Chronic kidney disease (CKD) is the slow break down of our kidneys' ability to filter fluid and waste products from our blood. The disease afflicts more than 2 million personsworldwide and more than 650,000 persons in the United States. Kidneys don’t typically fail all at once, but their function usually declines slowly over a period of years. Frequently, CKD does not present symptoms in its early stages so it is often called “a silent killer.”
To identify and treat each level of kidney disease, the National Kidney Foundation (NKF) has divided chronic kidney disease into five stages. The focus during the first four stages is on preserving kidney function for as long as possible. During the final stage, 5, known as end-stage renal disease (ESRD), treatments such as hemodialysis or kidney transplantation are necessary to remain alive.

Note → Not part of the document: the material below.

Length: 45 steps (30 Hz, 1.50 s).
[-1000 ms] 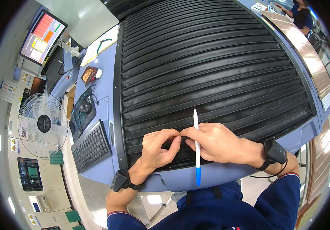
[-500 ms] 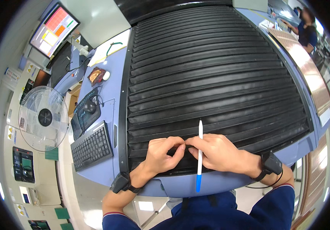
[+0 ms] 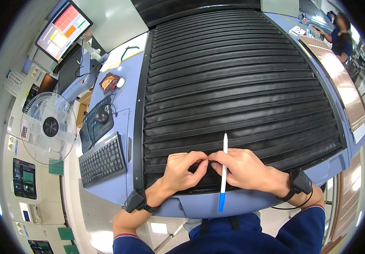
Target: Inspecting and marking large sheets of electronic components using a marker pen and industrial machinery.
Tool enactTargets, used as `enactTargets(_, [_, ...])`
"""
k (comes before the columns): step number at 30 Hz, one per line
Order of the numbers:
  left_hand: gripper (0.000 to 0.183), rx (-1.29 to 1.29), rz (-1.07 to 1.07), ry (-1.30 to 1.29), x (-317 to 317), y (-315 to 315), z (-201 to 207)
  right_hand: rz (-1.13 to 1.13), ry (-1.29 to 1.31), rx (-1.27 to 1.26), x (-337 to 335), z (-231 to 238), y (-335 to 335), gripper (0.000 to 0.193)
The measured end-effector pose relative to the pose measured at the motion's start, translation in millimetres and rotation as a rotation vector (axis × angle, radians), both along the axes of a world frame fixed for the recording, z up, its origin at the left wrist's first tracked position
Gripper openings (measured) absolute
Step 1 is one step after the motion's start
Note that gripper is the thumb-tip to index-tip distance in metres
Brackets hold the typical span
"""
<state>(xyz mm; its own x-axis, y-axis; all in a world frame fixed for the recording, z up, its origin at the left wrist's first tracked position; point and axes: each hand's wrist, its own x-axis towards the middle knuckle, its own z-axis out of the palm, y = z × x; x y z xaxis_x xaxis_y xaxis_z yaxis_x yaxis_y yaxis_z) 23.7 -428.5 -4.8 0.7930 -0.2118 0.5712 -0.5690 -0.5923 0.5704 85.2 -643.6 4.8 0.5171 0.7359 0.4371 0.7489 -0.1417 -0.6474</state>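
Note:
A white pen [image 3: 223, 182] with a blue end is held in my right hand [image 3: 248, 171]. It stands nearly lengthwise to me, its dark tip pointing away and the blue end toward my body. My left hand [image 3: 183, 172] is closed in a pinch, thumb and forefinger together. The fingertips of both hands meet just left of the pen; whether something small lies between them is hidden. Beneath both hands spreads the near end of a black pleated bellows cover [image 3: 237, 97].
Left of the bellows, a blue ledge carries a keyboard [image 3: 103, 160], a mouse [image 3: 101, 115] and green-handled pliers [image 3: 128, 51] on paper. A fan [image 3: 49, 128] and a monitor [image 3: 64, 30] stand farther left. Copper-coloured panels [image 3: 333, 70] lie along the right side; another person [image 3: 340, 40] is beyond.
The view has shifted a little, so the surroundings sit slightly differently in it. My hands keep the same pose, fingertips together, with the pen leaning slightly more.

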Motion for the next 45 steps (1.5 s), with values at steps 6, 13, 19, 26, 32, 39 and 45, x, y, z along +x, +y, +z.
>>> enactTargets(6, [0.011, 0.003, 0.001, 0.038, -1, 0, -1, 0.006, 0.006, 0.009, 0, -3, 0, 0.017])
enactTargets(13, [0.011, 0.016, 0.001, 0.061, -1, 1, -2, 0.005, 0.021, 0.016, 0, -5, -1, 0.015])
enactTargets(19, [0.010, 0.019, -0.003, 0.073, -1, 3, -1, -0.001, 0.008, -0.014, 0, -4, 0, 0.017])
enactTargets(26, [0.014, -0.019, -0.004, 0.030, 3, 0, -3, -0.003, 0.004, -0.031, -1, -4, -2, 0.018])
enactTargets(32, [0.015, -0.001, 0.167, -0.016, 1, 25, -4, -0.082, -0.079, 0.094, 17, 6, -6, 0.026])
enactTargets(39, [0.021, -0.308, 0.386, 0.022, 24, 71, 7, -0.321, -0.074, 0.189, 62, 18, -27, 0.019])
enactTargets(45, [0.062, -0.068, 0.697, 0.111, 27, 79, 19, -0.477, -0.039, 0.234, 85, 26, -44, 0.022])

Now Medicare has good news for CKD sufferers. At the beginning of 2019, the Centers for Medicare & Medicaid Services (CMS) will incentivize physicians to assess and properly diagnose the presence of Stage 3 CKD earlier by increasing its reimbursement to privately operated Medicare Advantage health plans for a CKD Stage 3 diagnosis. It currently increases payments for patients who have Stage 4 or Stage 5 CKD. By extending this payment allowance to Stage 3 CKD patients, Medicare anticipates that more patients will be diagnosed and treated earlier, thereby improving and prolonging their quality of life.